▸ Task brief
Your answer should hold only the lines from the start of the data below through the line with "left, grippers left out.", copied exactly, with pictures left out.

[Data records]
+ + + + +
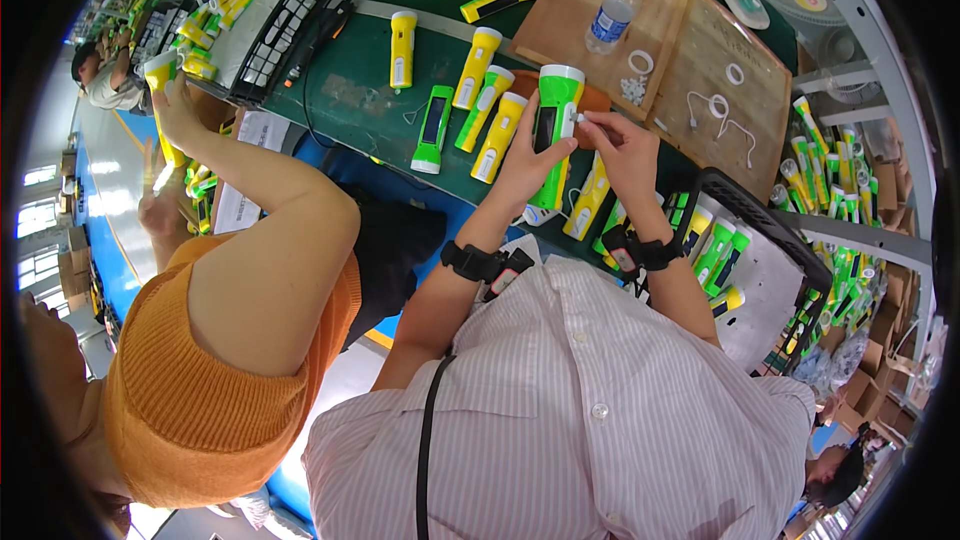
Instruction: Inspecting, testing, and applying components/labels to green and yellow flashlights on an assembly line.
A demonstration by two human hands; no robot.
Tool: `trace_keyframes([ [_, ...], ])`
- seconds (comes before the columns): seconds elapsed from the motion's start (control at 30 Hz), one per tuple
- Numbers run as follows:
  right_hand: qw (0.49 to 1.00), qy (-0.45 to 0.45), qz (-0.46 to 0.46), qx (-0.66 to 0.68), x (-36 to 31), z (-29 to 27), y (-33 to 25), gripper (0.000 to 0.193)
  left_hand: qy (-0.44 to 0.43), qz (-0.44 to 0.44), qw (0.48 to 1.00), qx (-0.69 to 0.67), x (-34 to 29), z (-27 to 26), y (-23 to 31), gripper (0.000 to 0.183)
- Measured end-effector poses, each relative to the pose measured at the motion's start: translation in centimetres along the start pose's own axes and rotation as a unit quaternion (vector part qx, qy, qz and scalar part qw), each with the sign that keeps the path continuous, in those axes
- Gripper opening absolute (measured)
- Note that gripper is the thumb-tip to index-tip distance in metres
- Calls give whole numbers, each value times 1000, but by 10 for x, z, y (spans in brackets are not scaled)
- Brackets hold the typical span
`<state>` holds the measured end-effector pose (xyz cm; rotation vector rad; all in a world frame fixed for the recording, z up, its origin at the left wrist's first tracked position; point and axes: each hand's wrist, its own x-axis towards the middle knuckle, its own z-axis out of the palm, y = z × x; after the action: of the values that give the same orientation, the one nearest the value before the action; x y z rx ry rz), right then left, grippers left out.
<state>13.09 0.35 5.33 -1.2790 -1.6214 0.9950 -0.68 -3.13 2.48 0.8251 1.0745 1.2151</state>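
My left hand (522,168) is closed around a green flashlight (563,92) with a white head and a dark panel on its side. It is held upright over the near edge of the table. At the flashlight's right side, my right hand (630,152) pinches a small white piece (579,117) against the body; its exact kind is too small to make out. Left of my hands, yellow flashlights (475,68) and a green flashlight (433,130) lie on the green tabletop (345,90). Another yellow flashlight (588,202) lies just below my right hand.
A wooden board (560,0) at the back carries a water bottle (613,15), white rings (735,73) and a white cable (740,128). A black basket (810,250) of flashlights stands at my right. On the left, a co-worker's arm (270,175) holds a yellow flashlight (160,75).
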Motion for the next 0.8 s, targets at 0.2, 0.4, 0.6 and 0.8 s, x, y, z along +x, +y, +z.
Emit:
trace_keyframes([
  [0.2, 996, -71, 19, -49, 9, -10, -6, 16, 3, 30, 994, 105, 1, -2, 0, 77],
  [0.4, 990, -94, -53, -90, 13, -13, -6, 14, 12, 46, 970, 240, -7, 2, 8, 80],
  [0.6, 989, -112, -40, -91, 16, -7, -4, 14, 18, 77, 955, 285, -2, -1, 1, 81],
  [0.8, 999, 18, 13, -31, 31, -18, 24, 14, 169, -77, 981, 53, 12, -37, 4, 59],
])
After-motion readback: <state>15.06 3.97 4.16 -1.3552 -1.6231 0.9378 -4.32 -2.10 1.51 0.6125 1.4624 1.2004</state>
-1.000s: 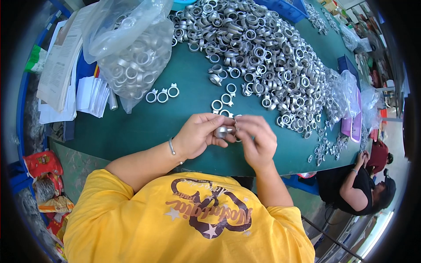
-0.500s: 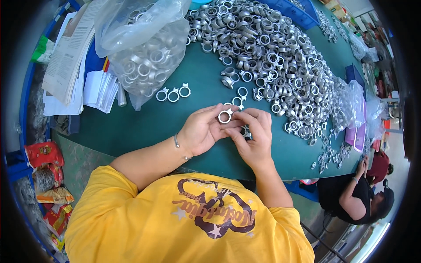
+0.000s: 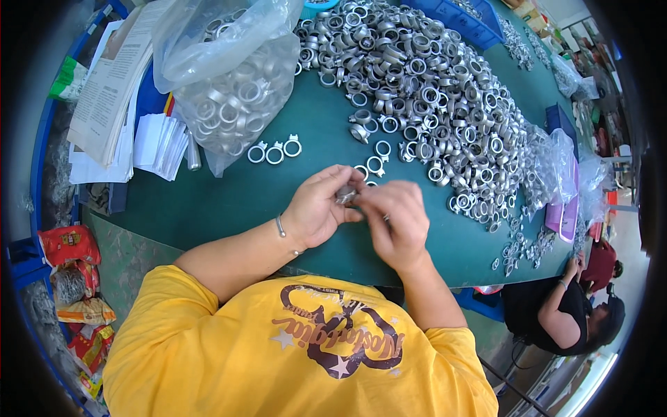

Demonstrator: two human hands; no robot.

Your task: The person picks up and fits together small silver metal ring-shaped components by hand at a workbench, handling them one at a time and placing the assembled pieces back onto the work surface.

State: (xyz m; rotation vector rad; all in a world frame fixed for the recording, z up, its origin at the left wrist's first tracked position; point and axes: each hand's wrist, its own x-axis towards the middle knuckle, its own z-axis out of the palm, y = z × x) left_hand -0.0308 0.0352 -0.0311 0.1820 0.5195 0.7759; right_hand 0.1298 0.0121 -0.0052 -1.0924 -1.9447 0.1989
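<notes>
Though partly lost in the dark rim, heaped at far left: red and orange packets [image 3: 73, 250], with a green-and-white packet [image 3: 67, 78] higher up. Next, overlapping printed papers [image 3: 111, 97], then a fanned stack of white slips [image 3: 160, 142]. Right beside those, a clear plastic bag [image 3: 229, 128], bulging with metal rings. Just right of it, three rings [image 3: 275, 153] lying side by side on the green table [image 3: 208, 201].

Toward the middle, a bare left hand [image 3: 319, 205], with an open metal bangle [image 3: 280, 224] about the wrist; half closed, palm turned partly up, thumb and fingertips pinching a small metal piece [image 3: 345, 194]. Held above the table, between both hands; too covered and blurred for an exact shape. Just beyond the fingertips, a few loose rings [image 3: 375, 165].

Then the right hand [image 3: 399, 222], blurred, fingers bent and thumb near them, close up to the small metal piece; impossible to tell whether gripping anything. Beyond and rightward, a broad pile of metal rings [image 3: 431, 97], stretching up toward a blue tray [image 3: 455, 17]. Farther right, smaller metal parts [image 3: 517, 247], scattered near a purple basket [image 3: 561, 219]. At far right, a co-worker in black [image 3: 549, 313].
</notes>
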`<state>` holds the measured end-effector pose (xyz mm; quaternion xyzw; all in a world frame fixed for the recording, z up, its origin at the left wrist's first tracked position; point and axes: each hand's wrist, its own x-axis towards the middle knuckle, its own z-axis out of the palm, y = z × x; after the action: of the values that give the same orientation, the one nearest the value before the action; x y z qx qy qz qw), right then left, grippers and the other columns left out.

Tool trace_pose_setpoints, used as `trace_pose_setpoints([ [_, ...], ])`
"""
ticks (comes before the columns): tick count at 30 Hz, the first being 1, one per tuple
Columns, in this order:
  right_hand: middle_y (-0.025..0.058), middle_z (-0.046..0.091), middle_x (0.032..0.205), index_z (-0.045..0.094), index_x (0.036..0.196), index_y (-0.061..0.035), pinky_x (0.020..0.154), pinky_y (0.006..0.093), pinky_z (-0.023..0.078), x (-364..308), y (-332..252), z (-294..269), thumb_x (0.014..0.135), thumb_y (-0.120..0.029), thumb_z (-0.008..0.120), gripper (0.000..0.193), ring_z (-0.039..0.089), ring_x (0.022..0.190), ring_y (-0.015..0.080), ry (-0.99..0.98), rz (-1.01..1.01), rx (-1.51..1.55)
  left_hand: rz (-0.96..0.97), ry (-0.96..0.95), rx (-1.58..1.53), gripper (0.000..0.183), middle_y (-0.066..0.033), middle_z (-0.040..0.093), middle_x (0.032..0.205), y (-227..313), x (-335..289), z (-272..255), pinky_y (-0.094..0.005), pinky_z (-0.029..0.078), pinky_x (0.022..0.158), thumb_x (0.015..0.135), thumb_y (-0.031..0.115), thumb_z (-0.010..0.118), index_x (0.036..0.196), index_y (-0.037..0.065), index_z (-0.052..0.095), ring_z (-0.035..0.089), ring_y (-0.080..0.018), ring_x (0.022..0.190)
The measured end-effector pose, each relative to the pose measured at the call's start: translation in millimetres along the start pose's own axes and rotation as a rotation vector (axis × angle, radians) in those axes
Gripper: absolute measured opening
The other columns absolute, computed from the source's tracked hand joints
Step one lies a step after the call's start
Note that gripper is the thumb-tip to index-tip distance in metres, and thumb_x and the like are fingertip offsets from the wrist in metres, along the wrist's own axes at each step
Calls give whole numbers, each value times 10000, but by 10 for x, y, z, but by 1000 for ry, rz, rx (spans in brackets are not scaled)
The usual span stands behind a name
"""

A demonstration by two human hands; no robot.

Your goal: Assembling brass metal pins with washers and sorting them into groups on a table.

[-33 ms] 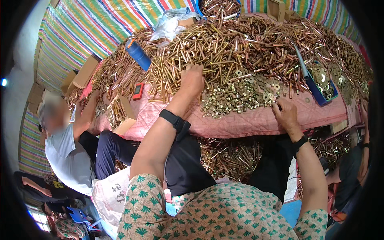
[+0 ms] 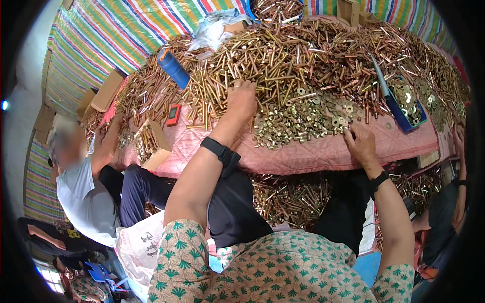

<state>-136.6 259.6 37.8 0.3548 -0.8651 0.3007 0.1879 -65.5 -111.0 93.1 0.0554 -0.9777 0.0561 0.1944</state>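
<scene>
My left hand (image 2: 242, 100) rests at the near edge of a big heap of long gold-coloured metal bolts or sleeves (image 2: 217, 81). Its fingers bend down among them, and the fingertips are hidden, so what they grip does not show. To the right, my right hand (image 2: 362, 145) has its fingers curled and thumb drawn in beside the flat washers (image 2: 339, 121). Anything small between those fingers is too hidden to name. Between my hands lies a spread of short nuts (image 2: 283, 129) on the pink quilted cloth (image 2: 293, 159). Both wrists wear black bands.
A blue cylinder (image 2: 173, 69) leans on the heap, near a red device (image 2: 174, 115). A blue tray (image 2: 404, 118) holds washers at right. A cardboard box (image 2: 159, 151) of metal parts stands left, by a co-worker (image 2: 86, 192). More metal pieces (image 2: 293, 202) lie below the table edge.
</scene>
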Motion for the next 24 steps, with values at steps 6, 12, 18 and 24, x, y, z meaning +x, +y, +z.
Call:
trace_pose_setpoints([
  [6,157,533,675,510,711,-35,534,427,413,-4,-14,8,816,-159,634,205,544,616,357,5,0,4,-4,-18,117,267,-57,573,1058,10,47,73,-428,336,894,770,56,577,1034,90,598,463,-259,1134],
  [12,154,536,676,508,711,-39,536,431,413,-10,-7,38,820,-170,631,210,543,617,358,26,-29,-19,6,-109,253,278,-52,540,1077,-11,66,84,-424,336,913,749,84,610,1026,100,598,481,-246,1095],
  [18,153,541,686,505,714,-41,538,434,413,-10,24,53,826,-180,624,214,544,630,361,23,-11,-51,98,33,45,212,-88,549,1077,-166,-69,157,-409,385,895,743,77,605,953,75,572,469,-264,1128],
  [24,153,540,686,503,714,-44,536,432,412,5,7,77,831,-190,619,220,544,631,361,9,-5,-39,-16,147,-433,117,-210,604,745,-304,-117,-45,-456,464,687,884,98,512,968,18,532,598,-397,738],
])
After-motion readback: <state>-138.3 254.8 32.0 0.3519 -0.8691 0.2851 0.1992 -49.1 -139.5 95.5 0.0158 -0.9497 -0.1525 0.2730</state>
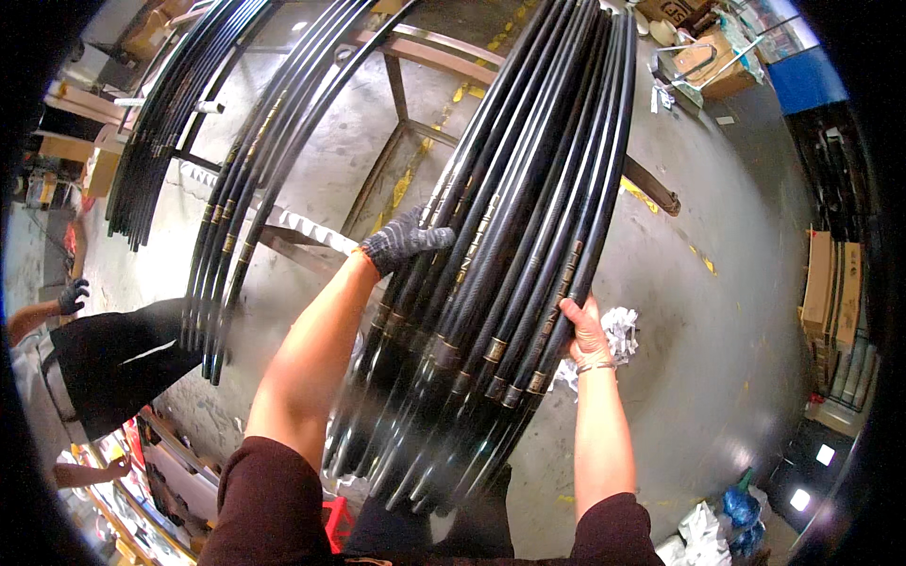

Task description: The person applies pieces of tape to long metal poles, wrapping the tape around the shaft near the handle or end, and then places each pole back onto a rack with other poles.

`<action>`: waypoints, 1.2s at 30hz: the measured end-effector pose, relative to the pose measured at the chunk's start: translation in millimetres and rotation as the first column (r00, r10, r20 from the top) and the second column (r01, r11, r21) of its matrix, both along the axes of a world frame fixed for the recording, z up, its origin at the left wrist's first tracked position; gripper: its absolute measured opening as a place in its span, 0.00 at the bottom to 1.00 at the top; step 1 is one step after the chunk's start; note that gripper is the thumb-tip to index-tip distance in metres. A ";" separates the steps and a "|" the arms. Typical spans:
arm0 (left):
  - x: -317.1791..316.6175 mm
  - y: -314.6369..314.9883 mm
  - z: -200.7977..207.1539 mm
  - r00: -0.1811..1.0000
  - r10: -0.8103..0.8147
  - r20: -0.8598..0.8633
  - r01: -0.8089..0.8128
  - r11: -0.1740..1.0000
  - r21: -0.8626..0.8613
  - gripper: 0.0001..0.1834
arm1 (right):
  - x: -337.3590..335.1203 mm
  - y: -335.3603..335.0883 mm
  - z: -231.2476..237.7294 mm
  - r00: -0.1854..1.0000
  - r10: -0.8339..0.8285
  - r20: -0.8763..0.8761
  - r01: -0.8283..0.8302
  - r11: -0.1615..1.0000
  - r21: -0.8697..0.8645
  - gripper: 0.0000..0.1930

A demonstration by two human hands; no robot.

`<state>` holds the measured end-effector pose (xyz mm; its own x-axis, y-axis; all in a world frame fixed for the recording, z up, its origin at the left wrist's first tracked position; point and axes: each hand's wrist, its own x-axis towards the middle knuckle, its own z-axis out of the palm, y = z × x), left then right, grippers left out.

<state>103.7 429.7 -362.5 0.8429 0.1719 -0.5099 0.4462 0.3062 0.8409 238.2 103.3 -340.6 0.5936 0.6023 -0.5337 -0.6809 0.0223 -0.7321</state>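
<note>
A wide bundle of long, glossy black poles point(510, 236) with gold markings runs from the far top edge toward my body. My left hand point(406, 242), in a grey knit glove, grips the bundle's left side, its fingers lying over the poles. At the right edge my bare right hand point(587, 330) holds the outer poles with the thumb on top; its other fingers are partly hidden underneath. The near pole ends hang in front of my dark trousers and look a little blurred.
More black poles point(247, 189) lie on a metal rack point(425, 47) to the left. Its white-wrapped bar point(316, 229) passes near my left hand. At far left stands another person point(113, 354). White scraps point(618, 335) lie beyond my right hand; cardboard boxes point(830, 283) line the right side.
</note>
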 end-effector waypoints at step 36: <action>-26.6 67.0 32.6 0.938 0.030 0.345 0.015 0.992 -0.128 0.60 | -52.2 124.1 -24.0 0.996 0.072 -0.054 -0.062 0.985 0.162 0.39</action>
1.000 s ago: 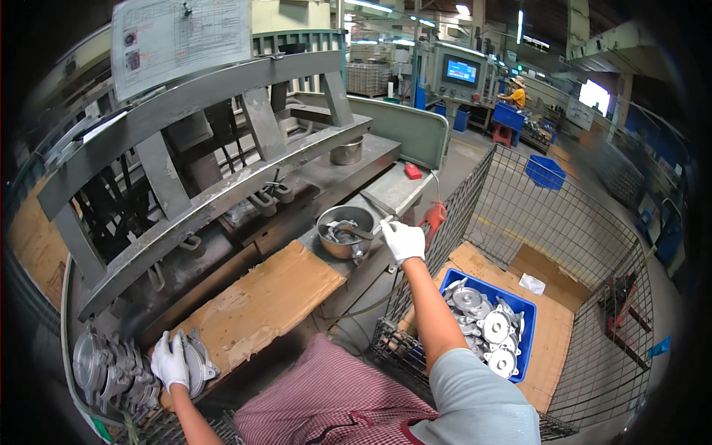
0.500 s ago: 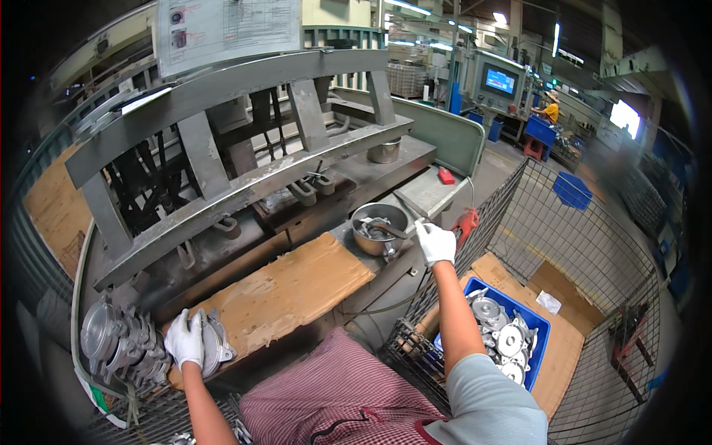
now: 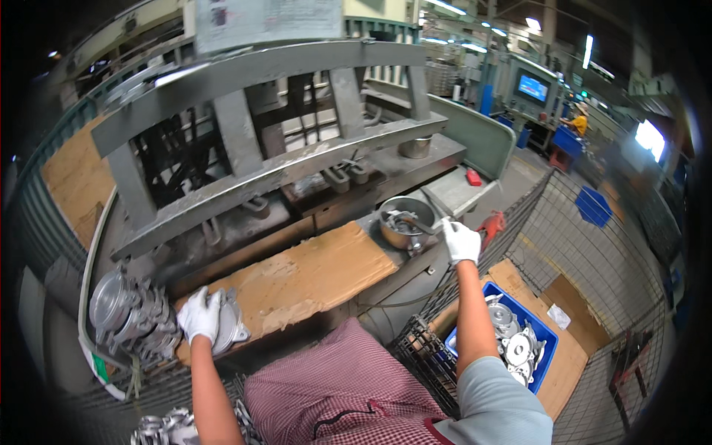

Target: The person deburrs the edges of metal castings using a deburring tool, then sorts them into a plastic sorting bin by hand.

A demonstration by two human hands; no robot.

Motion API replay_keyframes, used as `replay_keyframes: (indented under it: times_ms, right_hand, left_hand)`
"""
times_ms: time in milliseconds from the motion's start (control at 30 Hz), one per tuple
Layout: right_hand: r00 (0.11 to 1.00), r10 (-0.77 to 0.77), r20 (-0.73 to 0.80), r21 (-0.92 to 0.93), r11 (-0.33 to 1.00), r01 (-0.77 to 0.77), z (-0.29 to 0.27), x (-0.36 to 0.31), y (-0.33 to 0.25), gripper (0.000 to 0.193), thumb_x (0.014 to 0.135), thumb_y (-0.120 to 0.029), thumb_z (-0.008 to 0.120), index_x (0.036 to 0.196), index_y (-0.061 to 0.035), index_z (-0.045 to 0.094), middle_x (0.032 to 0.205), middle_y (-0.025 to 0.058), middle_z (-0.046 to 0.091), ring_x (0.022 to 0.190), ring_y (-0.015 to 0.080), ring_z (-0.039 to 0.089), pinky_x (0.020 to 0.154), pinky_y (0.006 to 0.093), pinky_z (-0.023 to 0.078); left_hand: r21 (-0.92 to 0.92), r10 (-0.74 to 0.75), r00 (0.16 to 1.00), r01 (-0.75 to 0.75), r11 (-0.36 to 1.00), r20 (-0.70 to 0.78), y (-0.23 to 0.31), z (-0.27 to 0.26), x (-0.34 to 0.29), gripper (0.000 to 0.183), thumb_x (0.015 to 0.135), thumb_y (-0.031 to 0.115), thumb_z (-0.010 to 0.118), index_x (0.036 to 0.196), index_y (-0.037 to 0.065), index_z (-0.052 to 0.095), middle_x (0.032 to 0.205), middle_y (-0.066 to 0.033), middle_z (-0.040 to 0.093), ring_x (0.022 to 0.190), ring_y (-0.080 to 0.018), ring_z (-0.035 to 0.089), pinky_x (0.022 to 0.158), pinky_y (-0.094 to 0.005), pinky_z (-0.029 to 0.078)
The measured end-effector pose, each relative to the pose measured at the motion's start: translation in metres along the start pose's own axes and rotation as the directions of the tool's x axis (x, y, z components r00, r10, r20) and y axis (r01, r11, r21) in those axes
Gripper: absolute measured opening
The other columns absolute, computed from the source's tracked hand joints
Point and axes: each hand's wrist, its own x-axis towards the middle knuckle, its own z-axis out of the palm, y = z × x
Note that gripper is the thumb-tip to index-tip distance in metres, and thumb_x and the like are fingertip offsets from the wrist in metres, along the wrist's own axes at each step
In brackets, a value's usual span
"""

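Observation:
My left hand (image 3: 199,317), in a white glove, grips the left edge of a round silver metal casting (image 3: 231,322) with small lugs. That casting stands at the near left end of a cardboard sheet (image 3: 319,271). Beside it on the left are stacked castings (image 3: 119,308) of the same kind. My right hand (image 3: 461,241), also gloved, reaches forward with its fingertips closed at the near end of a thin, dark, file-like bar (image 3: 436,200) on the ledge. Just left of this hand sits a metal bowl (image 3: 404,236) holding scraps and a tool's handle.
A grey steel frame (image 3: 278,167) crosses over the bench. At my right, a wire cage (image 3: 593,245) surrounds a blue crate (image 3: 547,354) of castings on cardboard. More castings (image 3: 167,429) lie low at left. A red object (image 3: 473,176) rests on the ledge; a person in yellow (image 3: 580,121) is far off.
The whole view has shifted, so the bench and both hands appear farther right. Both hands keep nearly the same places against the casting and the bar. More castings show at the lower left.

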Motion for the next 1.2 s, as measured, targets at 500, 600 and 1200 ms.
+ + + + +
▸ Result
Instruction: Inspecting, testing, and applying components/labels to green and yellow flashlights on an assembly line.
A demonstration by two human hands; no robot.
Tool: `trace_keyframes([ [_, ...], ])`
- seconds (comes before the columns): seconds elapsed from the motion's start (control at 30 Hz), one per tuple
- Numbers run as follows:
  right_hand: qw (0.49 to 1.00), qy (-0.45 to 0.45), qz (-0.46 to 0.46), qx (-0.66 to 0.68), x (-36 to 31), z (-29 to 27), y (-33 to 25), gripper (0.000 to 0.193)
  left_hand: qy (-0.44 to 0.43), qz (-0.44 to 0.44), qw (0.48 to 1.00), qx (-0.69 to 0.67), x (-34 to 29), z (-27 to 26), y (-23 to 31), gripper (0.000 to 0.183)
- Measured end-effector poses, each relative to the pose measured at the motion's start: translation in centimetres along the start pose's own axes and rotation as a unit quaternion (vector part qx, qy, qz and scalar part qw), each with the sign that keeps the path continuous, in those axes
- Gripper opening absolute (measured)
- Note that gripper is the thumb-tip to index-tip distance in metres
- Calls give whole numbers, each value times 1000, but by 10 for x, z, y (spans in brackets are not scaled)
- Brackets hold the typical span
`<state>` holds the measured end-effector pose (xyz cm; rotation vector rad; all in a world frame fixed for the recording, z up, its origin at the left wrist's first tracked position; point and axes: each hand's wrist, its own x-axis towards the middle knuckle, its own z-axis out of the palm, y = z × x; after the action: of the values that give the same orientation, the one nearest the value before the action; x y z rx ry rz), right then left, grippers left out.

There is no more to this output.